Traditional Thanksgiving dinner is a big production that can benefit from rehearsal, too, say some veteran hosts.
Cortney McLellan grew up helping her mother cook, but was nervous when she was stepping up to host her family’s Thanksgiving.
“My quote-unquote ‘recipe book’ was in my head,” recalled the Flushing, Michigan resident. “I wanted to make sure I had all the recipes right.”
Thanksgiving’s traditional dishes — roast turkey with stuffing, mashed potatoes and pie — weren’t part of McLellan’s everyday repertoire: “I can’t usually afford all those carbs the rest of the year,” she said.
So before hosting the whole family, she did a test run with her daughter and husband. Almost everything came out well, but when the dressing wasn’t quite right, she consulted her mom, Nancy McLellan. The two conferred on ingredients, technique, cooking time.
“She ended up giving me her stuffing pan for Thanksgiving. It just didn’t taste the same without it,” McLellan said.
Samuella Becker went a more formal route to practice for Thanksgiving: She took a class at the New School in New York City where she prepared turkey, side dishes, appetizers and dessert.
Becker learned some specifics — she bought an electric knife for carving, and learned how to buy the right turkey for the number of guests — and gathered recipes to try to approximate the feast of her Ohio childhood.
“What I mostly learned was to be more confident in the kitchen,” said Becker, who’d previously roasted a turkey with the giblet bag still inside.
Carl Collins co-hosts a monthly dinner party in New York City with a friend, Robert Blinn, and they often use their October gathering to test-drive new Thanksgiving dishes.
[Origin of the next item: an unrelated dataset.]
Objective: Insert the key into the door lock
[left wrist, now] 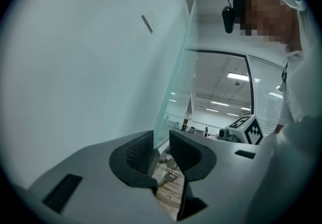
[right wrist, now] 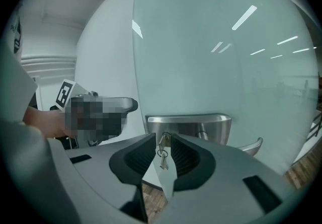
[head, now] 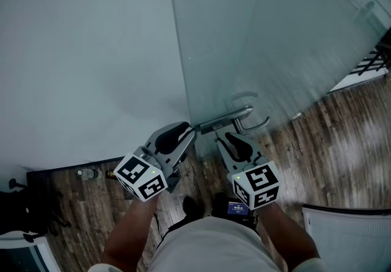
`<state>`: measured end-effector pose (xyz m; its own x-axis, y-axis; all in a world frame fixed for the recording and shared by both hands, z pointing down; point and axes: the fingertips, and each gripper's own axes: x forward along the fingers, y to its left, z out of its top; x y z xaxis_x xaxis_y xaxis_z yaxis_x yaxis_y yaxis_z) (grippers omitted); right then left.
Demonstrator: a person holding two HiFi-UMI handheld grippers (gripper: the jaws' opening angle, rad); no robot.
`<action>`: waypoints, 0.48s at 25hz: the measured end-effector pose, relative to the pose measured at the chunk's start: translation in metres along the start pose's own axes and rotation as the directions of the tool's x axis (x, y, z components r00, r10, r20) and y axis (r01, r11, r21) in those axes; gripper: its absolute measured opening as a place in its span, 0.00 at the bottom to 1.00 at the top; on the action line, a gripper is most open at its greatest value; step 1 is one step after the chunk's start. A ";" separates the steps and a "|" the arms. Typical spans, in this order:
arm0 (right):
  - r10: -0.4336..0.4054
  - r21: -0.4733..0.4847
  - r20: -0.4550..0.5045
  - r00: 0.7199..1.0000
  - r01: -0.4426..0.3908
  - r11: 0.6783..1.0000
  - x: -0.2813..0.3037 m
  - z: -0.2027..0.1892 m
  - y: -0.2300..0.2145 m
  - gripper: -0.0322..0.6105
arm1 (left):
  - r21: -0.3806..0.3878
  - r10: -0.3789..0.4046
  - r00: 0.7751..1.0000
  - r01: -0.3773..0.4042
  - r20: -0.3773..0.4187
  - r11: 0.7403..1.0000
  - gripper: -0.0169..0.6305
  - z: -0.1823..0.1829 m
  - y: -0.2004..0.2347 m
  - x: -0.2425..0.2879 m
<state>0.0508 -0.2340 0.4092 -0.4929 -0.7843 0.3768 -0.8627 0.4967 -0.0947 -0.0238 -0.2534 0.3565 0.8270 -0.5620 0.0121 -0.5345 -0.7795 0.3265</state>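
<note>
A frosted glass door carries a steel lock plate with a lever handle. In the right gripper view the lock plate is just past my right gripper, which is shut on a small silver key at the plate's lower edge. A second key dangles from its ring. From the head view, the right gripper is right under the plate. My left gripper holds the door's free edge between its narrow jaws, and the left gripper meets that edge beside the plate.
A pale wall panel stands left of the door edge. Dark wood floor runs below. A white slatted unit sits at the lower right, a black object at the lower left, and small items by the wall base.
</note>
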 end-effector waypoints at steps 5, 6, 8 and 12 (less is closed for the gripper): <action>0.008 -0.002 0.004 1.000 -0.008 1.000 -0.006 0.001 0.003 0.20 | -0.006 -0.008 1.000 0.008 0.000 1.000 0.19 -0.001 -0.008 -0.003; 0.010 -0.002 0.004 1.000 -0.010 1.000 -0.006 0.001 0.003 0.20 | -0.007 -0.008 1.000 0.008 0.000 1.000 0.19 -0.002 -0.009 -0.004; 0.011 -0.003 0.005 1.000 -0.011 1.000 -0.007 0.001 0.004 0.20 | -0.008 -0.009 1.000 0.009 0.000 1.000 0.19 -0.003 -0.010 -0.005; 0.002 -0.006 0.009 1.000 -0.002 1.000 -0.010 0.003 0.000 0.20 | -0.008 -0.011 1.000 0.011 0.000 1.000 0.19 -0.003 -0.015 -0.006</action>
<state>0.0548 -0.2274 0.4029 -0.4958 -0.7865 0.3682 -0.8610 0.5005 -0.0902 -0.0204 -0.2372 0.3546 0.8329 -0.5533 0.0082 -0.5238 -0.7835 0.3344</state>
Now that he’s hosted Thanksgiving for several years, Collins enjoys pushing the envelope — they’ve tried turkey ramen, as well as roasted rabbit and poached octopus.
But with a nod to tradition, Collins said, “My favorite side dish to test is stuffing.” Additionally, he’s experimented with variations on turkey methods, including cooking the legs and breast separately and spatchcocking.
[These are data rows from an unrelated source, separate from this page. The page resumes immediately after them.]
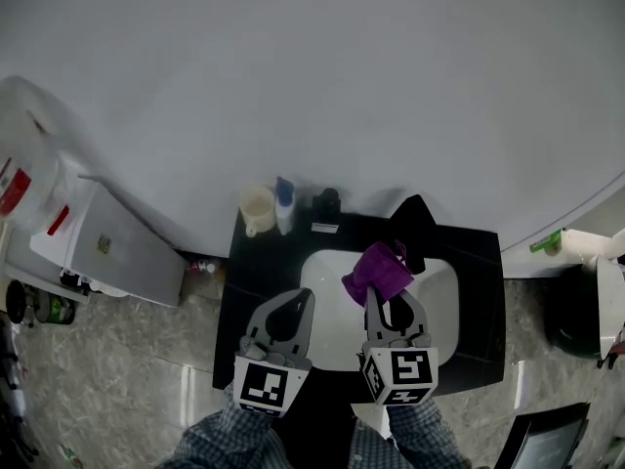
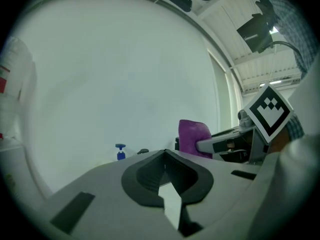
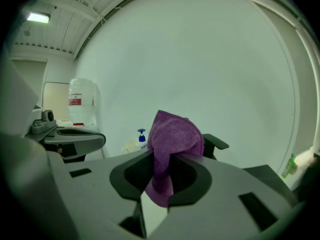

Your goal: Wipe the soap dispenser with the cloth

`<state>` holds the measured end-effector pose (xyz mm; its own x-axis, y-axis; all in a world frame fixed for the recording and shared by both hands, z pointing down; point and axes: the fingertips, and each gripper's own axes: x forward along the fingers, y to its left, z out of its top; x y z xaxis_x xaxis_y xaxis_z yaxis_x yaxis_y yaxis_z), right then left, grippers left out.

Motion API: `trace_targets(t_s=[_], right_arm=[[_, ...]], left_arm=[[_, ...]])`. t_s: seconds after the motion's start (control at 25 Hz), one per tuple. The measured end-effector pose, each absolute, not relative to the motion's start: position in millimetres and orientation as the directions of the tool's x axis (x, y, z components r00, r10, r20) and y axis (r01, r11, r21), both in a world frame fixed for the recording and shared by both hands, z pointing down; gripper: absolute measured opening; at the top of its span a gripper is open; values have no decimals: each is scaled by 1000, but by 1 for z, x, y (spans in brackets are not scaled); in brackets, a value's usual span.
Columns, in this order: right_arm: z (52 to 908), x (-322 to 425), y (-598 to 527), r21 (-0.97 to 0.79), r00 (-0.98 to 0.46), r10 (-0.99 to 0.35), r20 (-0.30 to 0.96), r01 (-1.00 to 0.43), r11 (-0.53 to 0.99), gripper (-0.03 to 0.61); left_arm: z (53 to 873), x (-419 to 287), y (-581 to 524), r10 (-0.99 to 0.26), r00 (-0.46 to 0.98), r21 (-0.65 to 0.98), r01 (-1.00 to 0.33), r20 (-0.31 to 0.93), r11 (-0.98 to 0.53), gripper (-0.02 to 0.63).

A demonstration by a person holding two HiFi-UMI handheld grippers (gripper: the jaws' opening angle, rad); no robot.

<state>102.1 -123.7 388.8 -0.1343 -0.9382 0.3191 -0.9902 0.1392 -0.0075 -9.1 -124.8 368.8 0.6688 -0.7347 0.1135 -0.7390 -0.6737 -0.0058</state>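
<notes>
Nearest, left tongs (image 1: 303, 297) (image 2: 164, 155) pinched together on nothing. Beside them, right tongs (image 1: 377, 297) (image 3: 160, 160) clamped on the purple cloth (image 1: 379, 272) (image 3: 173, 138), bunched up past the tips. Farther, ahead and left of both, at the table's (image 1: 252, 291) back edge: soap dispenser (image 1: 284, 206) (image 2: 120, 152) (image 3: 141, 135), upright, long axis vertical, blue pump on top.

Washroom: white basin (image 1: 337, 330) in black counter (image 1: 256, 272), soap dispenser (image 1: 284, 205), cup (image 1: 258, 209).

The cloth (image 1: 377, 274) is purple, the soap dispenser (image 1: 284, 206) blue-topped, the counter (image 1: 256, 281) black.
</notes>
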Motion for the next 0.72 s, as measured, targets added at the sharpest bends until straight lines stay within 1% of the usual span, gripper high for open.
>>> trace_targets(t_s=[0.44, 0.72], right_arm=[[391, 99, -220, -26, -300, -892, 337, -950, 310, 77], [393, 98, -281, -32, -339, -863, 375, -935, 354, 77]], left_arm=[[380, -15, -153, -800, 582, 4, -809, 145, -588, 2], [386, -16, -167, -822, 546, -11, -832, 161, -555, 2]])
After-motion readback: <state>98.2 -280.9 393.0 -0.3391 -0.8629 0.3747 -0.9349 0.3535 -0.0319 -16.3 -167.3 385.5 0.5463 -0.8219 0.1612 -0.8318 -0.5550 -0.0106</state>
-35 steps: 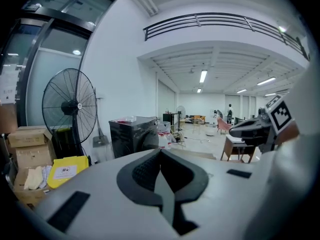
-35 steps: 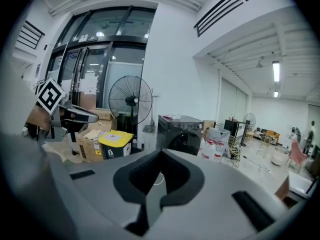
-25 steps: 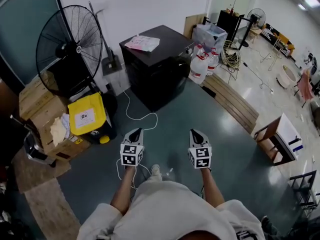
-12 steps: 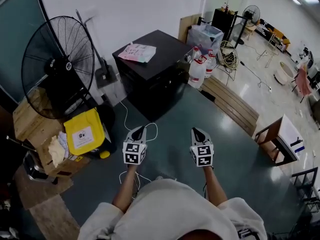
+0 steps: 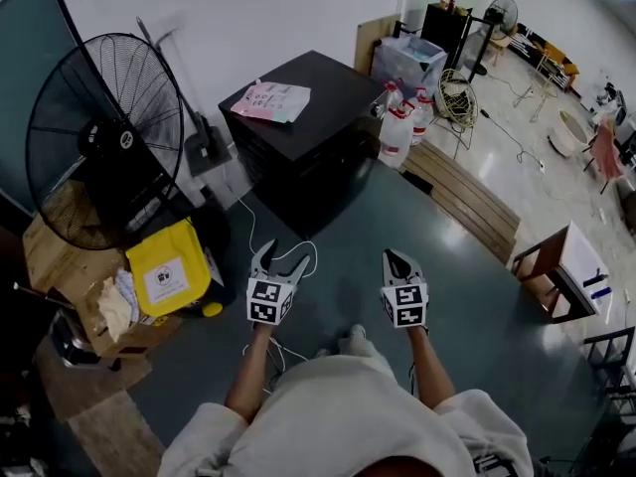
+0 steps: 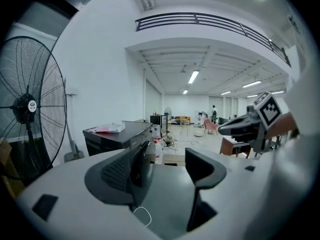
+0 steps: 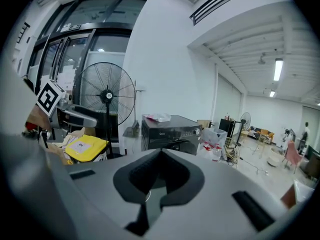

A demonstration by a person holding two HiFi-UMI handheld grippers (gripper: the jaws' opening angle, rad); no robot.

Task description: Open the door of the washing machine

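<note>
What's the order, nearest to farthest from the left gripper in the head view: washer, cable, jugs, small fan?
From the left gripper, whose jaws have just been opening, nothing between them:
1. Cable, floor just ahead.
2. Washer, straight ahead.
3. Jugs, right of washer.
4. Small fan, far back right.

I see a pale grey short-sleeved top [image 5: 338, 415]; my left claw [image 5: 281, 257] and right claw [image 5: 396, 260] are grey-and-black, each backed by a white cube [image 5: 266, 302] of black square markers.
</note>
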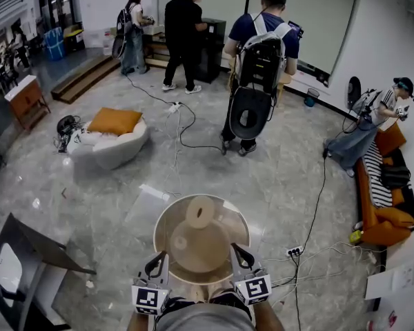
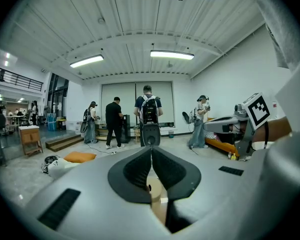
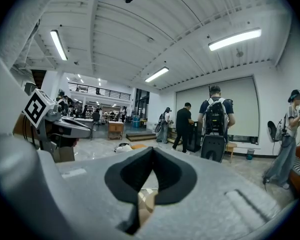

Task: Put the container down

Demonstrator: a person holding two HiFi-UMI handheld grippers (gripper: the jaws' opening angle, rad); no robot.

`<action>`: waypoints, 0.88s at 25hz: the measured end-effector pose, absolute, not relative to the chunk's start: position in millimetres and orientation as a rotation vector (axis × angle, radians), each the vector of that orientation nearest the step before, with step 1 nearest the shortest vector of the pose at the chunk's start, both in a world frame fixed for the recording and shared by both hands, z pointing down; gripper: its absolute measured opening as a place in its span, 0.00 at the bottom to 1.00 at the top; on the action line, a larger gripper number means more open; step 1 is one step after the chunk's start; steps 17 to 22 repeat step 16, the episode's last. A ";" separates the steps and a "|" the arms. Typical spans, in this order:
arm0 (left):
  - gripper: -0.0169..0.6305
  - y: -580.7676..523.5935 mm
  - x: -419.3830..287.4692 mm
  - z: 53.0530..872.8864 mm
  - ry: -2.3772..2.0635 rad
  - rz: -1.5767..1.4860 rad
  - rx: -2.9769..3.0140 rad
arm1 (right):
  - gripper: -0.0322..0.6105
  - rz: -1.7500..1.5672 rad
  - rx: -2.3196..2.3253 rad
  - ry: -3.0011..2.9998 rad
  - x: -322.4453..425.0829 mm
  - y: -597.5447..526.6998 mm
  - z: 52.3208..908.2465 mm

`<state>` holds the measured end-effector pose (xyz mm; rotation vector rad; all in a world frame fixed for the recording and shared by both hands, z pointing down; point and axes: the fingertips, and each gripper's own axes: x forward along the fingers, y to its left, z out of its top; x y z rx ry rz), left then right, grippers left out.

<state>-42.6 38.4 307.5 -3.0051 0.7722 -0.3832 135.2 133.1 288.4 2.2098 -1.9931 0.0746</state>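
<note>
Head view has left tongs (image 1: 156, 257) and right tongs (image 1: 240, 250) clamped on the container (image 1: 234, 209) rim at 7 and 5 o'clock, so far-side weight could lever it loose.

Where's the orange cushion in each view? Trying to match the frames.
Head view: upper left, the orange cushion lies on a white seat.
Left gripper view: low at the left, on the floor side of the gripper body.
Right gripper view: small, near the centre, just above the jaws.
Shared landmark: the person with the backpack, standing right of the cushion in all three.
</note>
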 end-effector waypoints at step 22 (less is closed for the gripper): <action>0.06 48.2 -45.5 307.5 0.763 -0.384 -3.002 | 0.05 0.063 2.217 -1.995 131.9 140.9 286.0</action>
Back when he was a Thanksgiving rookie, Collins tried out the whole meal on his roommate and friends, both to make sure everything tasted good together and to work out the timing.
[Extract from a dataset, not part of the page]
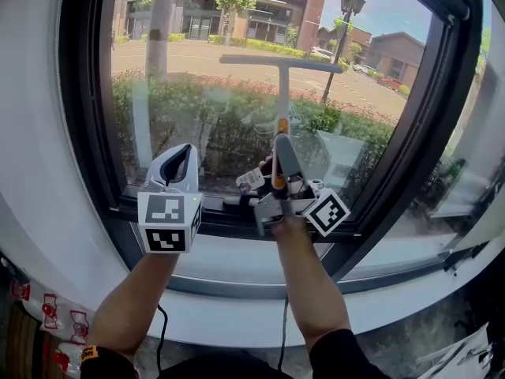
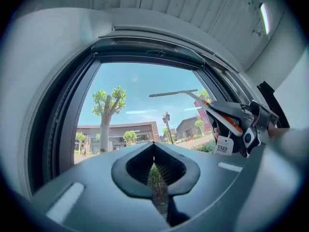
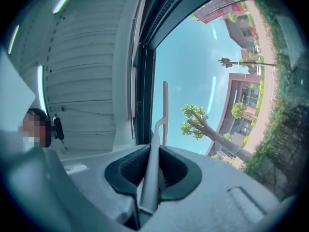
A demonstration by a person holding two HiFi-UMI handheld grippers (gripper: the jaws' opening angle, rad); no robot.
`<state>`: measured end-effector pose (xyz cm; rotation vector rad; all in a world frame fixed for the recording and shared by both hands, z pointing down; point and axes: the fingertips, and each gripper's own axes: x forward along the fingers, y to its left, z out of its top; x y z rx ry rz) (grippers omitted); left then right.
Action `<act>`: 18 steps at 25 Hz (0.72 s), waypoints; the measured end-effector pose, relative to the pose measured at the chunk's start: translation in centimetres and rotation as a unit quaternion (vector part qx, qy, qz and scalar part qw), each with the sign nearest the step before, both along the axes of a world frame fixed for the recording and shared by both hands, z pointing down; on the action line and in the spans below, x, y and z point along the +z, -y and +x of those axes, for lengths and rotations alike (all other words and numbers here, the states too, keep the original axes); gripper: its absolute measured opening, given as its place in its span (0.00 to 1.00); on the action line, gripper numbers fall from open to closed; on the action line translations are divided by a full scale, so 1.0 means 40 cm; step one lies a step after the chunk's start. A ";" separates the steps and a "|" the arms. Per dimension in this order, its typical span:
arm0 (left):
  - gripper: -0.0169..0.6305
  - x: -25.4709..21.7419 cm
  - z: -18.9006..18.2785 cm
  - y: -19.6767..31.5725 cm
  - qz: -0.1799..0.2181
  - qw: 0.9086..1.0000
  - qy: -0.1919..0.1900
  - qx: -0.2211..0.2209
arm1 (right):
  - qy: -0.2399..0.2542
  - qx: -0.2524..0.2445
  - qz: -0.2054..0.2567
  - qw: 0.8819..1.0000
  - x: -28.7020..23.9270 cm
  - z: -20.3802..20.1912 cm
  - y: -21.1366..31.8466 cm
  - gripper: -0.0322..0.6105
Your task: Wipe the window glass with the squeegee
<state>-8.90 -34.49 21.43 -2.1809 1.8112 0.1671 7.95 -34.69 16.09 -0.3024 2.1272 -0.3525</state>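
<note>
Left gripper (image 1: 180, 158): low at the window's left, near the dark window frame (image 1: 83, 117), jaws together with nothing between them, well apart from the squeegee. Window glass (image 1: 197, 93): street, trees and buildings visible through it. Squeegee (image 1: 282, 93): upright right of centre, blade horizontal at the top against the glass, white tag (image 1: 250, 180) hanging near the handle base. Right gripper (image 1: 282, 139): below the blade, jaws clamped on the squeegee handle.
</note>
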 end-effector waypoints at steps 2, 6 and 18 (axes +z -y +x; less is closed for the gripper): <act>0.04 -0.042 0.015 -0.001 0.010 1.000 -0.001 0.005 | 0.012 -0.006 0.011 1.000 -0.062 0.023 0.007 0.12; 0.04 -0.141 0.038 0.013 0.017 1.000 -0.013 0.012 | 0.025 -0.020 0.014 0.999 -0.181 0.058 0.040 0.12; 0.04 -0.254 0.053 0.004 0.061 0.998 -0.002 0.008 | 0.028 -0.015 0.016 0.999 -0.203 0.069 0.055 0.12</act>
“I’m cooking all these things in a New York kitchen,” Collins said. “I have to work the coordination.”
Many people have eaten a Thanksgiving dinner hours later than planned because the turkey wasn’t done yet or some key dish was forgotten.
“I have misjudged the length of time things take and I’m a professional chef,” confessed Ruthy Kirwan, a recipe tester, recipe developer and cooking instructor in New York.
Kirwan writes a schedule for Thanksgiving day, working backward from when she wants to eat. Testing can help identify schedule issues, like having more side dishes to put on the stove than you have burners, or needing to bake turkey, pie and rolls at different temperatures.
When hosting a dinner party, making recipes you know well can help lower stress, Kirwan said. But on Thanksgiving, most hosts feel obligated to make the expected all-American menu.
“There’s a lot of expectation and weight and tradition,” she said.
This year, Kirwan is working in advance on a version of the green bean casserole she grew up eating in Michigan.
One year, she practiced a fresh fig pie that didn’t make it to her Thanksgiving table. “Thank God I made it as practice because it just didn’t work,” she said.